**How to complete this task**:
After finding the line containing "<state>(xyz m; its" below, please output that line and each following one through the line containing "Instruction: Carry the", exactly as written.

###

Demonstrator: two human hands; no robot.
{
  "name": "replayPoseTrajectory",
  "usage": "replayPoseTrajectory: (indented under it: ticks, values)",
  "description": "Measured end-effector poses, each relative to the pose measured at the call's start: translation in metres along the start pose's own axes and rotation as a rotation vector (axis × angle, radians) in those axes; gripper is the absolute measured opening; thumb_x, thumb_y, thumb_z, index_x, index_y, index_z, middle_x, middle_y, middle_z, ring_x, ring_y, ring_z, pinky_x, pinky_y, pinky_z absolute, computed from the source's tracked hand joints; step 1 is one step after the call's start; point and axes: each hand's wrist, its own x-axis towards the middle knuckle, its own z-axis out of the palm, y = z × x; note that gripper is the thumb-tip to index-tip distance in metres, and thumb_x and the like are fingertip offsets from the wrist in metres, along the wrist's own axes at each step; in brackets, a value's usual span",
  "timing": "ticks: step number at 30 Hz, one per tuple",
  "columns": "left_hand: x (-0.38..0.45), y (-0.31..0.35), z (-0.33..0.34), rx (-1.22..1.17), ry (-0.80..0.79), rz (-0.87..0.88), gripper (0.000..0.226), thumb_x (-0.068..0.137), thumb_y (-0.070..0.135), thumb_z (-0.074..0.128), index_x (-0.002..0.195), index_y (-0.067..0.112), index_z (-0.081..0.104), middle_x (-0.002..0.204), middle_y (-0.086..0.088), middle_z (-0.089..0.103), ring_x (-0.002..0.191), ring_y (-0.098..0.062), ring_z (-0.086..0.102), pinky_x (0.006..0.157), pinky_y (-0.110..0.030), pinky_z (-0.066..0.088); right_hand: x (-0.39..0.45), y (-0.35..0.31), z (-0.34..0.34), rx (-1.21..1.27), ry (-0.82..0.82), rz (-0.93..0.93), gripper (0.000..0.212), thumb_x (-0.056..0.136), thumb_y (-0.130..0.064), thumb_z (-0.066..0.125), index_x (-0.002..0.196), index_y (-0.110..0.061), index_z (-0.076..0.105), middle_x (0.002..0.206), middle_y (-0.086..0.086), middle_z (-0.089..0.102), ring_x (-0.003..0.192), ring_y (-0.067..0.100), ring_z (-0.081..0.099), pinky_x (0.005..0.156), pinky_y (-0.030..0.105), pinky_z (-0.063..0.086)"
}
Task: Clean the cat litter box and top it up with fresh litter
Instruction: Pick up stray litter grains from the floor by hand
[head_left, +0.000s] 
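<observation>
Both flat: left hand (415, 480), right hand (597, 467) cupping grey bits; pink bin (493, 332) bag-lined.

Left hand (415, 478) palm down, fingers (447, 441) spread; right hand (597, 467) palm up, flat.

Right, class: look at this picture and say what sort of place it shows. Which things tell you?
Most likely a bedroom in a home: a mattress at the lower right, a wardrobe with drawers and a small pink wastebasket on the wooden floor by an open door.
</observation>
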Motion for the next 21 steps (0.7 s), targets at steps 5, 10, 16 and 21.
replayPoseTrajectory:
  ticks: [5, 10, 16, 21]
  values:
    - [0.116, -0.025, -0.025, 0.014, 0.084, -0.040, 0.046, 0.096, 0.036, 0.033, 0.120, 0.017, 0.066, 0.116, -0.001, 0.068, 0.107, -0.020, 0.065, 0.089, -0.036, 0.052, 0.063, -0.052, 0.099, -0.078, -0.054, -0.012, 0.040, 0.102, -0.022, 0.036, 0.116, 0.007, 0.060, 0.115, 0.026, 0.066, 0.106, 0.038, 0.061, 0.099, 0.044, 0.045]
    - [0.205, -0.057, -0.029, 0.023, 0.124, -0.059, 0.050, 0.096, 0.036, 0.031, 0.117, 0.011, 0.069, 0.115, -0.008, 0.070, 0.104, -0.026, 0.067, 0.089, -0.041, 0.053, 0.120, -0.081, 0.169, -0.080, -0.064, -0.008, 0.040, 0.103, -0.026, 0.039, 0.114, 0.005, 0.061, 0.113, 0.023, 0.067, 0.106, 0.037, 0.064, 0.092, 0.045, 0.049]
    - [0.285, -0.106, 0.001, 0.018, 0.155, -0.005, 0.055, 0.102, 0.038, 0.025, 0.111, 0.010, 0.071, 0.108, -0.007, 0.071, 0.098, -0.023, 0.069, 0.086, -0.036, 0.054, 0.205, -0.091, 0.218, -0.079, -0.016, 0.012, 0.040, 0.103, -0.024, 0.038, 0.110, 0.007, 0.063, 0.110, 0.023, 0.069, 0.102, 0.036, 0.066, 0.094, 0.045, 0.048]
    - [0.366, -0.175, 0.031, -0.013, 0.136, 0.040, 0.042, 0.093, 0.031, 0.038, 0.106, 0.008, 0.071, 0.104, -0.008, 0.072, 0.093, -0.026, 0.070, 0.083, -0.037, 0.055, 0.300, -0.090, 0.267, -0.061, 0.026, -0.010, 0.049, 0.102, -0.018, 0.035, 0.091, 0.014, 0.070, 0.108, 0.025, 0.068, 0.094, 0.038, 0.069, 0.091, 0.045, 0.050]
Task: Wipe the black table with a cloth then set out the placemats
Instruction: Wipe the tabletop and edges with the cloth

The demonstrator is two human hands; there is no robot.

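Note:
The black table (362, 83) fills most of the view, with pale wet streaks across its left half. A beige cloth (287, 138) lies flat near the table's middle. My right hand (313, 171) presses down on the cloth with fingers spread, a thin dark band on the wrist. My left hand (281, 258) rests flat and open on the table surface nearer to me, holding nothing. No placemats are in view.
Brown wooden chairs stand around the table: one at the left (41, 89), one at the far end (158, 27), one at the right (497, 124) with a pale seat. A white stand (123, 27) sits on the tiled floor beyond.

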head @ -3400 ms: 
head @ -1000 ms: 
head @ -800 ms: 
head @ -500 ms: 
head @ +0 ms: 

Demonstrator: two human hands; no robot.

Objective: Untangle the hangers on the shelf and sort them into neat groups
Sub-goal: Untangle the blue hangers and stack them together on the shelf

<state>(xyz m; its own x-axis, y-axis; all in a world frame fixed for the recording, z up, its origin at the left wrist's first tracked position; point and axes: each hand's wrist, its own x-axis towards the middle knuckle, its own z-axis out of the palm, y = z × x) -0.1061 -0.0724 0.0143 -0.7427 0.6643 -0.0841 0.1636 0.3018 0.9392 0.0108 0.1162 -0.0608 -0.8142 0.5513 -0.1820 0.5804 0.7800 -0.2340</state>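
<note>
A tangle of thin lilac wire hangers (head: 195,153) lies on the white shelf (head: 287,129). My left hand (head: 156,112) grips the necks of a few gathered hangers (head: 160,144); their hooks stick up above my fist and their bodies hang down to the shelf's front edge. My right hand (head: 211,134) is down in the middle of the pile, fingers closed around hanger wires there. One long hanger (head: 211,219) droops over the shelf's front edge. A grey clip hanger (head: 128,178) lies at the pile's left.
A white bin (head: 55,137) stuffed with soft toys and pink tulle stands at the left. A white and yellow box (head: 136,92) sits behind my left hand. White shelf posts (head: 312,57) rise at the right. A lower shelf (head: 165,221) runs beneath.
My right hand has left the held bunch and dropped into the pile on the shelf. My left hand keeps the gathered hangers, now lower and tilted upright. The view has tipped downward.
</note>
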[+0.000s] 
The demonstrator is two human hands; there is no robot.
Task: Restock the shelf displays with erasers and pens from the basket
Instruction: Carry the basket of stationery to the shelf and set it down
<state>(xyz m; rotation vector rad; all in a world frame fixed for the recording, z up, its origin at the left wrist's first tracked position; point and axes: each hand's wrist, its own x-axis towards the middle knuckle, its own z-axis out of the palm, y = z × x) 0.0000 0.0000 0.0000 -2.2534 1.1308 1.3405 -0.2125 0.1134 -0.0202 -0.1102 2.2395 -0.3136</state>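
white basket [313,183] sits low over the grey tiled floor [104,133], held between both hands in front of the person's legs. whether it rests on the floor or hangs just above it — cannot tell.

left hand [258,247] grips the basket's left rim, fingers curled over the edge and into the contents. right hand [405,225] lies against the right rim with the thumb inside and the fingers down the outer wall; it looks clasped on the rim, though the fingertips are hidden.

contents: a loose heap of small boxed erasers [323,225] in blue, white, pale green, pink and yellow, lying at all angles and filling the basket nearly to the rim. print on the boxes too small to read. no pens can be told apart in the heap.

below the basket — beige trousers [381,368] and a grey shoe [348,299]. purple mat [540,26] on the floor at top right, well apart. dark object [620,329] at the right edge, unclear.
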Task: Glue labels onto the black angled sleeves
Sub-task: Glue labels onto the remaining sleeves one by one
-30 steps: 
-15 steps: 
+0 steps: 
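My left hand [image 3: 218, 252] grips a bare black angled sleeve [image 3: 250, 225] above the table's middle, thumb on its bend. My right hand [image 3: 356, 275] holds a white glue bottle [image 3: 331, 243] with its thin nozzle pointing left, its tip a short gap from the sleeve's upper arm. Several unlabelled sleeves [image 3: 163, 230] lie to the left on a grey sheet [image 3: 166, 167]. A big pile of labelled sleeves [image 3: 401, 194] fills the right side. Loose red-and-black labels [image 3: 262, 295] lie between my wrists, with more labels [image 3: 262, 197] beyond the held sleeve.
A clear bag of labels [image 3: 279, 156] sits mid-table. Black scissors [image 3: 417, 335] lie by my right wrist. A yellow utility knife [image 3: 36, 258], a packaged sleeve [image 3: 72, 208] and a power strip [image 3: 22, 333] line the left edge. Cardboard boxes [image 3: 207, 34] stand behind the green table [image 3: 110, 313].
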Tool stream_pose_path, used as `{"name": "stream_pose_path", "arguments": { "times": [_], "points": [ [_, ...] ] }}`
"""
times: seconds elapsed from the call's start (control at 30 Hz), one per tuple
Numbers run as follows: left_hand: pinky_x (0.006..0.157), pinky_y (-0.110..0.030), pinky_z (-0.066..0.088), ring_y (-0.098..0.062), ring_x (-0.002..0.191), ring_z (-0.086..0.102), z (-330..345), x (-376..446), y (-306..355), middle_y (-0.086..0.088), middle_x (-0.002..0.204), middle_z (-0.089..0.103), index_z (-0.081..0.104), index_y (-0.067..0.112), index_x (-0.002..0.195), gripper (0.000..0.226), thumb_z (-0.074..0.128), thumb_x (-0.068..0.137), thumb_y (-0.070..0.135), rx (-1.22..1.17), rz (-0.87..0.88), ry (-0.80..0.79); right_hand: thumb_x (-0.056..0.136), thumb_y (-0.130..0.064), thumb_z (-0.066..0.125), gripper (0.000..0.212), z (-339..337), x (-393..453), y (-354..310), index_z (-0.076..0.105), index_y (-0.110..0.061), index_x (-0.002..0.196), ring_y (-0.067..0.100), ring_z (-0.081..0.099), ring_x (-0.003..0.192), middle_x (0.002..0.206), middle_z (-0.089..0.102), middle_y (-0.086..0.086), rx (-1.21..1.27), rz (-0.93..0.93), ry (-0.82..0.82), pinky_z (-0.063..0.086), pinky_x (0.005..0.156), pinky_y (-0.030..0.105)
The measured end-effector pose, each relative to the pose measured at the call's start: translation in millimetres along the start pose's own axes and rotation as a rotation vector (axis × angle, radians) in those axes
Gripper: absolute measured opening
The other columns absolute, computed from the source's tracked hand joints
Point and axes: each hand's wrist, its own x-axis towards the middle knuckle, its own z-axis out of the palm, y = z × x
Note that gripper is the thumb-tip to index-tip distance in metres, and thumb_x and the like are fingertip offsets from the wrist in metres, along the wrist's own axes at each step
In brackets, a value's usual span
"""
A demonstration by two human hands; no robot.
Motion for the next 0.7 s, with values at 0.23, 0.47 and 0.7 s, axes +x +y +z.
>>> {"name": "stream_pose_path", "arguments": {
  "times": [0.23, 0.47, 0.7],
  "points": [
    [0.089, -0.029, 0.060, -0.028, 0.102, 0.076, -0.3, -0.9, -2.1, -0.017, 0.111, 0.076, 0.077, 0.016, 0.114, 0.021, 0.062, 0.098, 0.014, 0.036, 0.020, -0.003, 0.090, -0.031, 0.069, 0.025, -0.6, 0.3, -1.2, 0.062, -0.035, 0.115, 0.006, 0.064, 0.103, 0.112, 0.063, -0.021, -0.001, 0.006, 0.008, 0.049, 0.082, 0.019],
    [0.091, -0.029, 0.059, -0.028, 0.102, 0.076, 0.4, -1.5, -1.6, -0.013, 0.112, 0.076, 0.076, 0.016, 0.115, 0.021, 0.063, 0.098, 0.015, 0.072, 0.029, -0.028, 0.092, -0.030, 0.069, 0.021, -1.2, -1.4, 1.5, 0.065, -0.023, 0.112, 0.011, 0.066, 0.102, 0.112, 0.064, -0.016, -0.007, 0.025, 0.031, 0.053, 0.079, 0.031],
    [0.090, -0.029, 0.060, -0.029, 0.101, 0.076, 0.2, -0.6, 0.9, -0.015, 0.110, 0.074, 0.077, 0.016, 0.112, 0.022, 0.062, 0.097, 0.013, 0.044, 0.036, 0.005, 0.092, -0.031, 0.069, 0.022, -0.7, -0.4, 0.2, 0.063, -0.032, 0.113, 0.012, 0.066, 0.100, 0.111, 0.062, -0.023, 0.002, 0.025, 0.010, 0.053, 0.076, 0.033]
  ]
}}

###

**Completed task**:
<state>(xyz m; its own x-axis, y-axis; all in a world frame fixed for the recording, z up, its origin at the left wrist's first tracked position; point and axes: each hand's wrist, its own x-axis towards the middle knuckle, its own z-axis out of the palm, y = z × x) -0.1061 -0.0724 0.0143 -0.7427 0.6643 -0.0841 0.1636 0.3018 0.9392 0.0108 0.1162 -0.0608 -0.8142 0.5513 -0.1820 0.5804 0.7800 -0.2340</state>
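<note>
A tangle of thin lilac wire hangers (head: 195,153) lies on the white shelf (head: 287,129). My left hand (head: 156,112) grips the necks of a few gathered hangers (head: 160,144); their hooks stick up above my fist and their bodies hang down to the shelf's front edge. My right hand (head: 211,134) is down in the middle of the pile, fingers closed around hanger wires there. One long hanger (head: 211,219) droops over the shelf's front edge. A grey clip hanger (head: 128,178) lies at the pile's left.
A white bin (head: 55,137) stuffed with soft toys and pink tulle stands at the left. A white and yellow box (head: 136,92) sits behind my left hand. White shelf posts (head: 312,57) rise at the right. A lower shelf (head: 165,221) runs beneath.
My right hand has left the held bunch and dropped into the pile on the shelf. My left hand keeps the gathered hangers, now lower and tilted upright. The view has tipped downward.
</note>
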[+0.000s] 
The demonstrator is two human hands; there is no robot.
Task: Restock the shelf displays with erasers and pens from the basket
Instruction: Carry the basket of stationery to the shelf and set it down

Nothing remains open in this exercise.